TASK OBJECTIVE :: Before you return the lines below, strip out any images and keep every word as written.

^^^^^^^^

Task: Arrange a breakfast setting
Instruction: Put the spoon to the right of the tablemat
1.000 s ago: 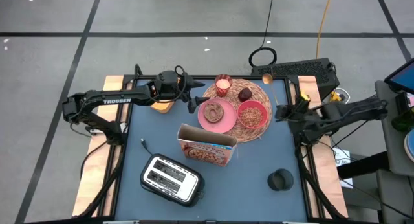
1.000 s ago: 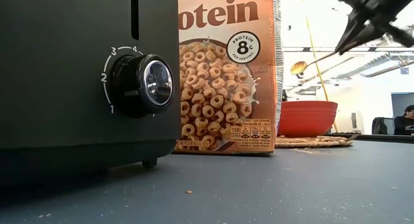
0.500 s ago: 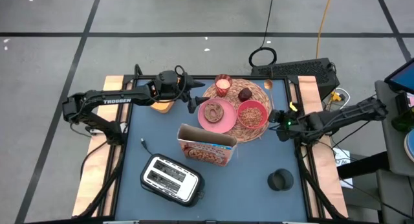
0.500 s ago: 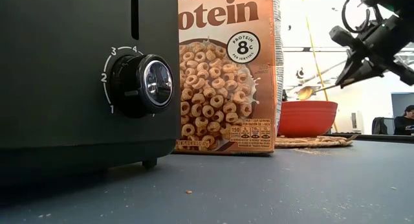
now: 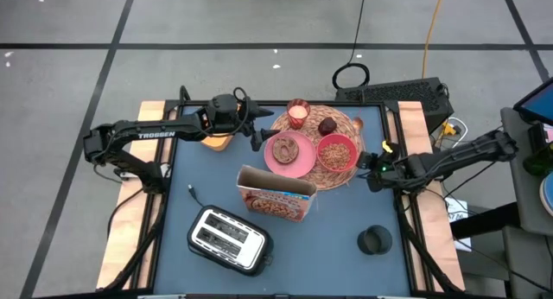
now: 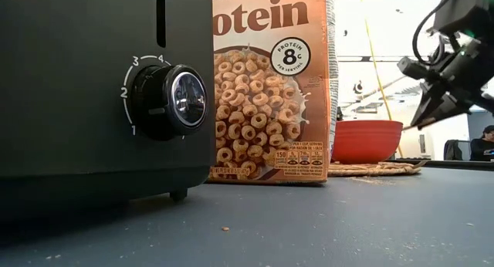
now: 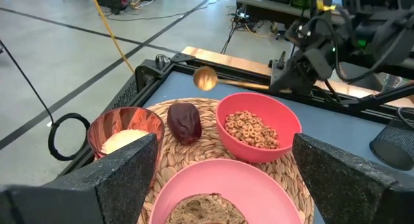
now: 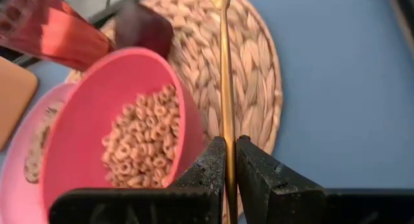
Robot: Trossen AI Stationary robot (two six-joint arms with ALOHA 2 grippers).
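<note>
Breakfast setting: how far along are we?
Done: plate with bagel, cereal-filled bowl, glass and fruit sit on the mat. In hand: the right gripper holds the spoon above the mat beside the bowl. Left: set it down.

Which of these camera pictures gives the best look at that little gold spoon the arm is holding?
The left wrist view: the spoon shows whole, bowl and handle, above the mat's edge beside the red bowl, held by the right gripper. The right wrist view shows mostly its handle; the high view, a speck; the low view, a thin line.
</note>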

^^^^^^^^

THE COMPLETED TASK ::
Task: Arrange a breakfast setting
Instruction: Put the spoon to the right of the tablemat
1.000 s ago: 
1.000 s ago: 
0.500 s ago: 
0.500 s ago: 
now: 
now: 
now: 
now: 
Robot: Trossen AI Stationary robot (two six-joint arms with ALOHA 2 grippers).
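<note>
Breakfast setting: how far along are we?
Done: plate with bagel, cereal-filled bowl, glass and fruit sit on the mat. In hand: the right gripper holds the spoon above the mat beside the bowl. Left: set it down.

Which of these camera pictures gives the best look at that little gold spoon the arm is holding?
The left wrist view: the spoon shows whole, bowl and handle, above the mat's edge beside the red bowl, held by the right gripper. The right wrist view shows mostly its handle; the high view, a speck; the low view, a thin line.
</note>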

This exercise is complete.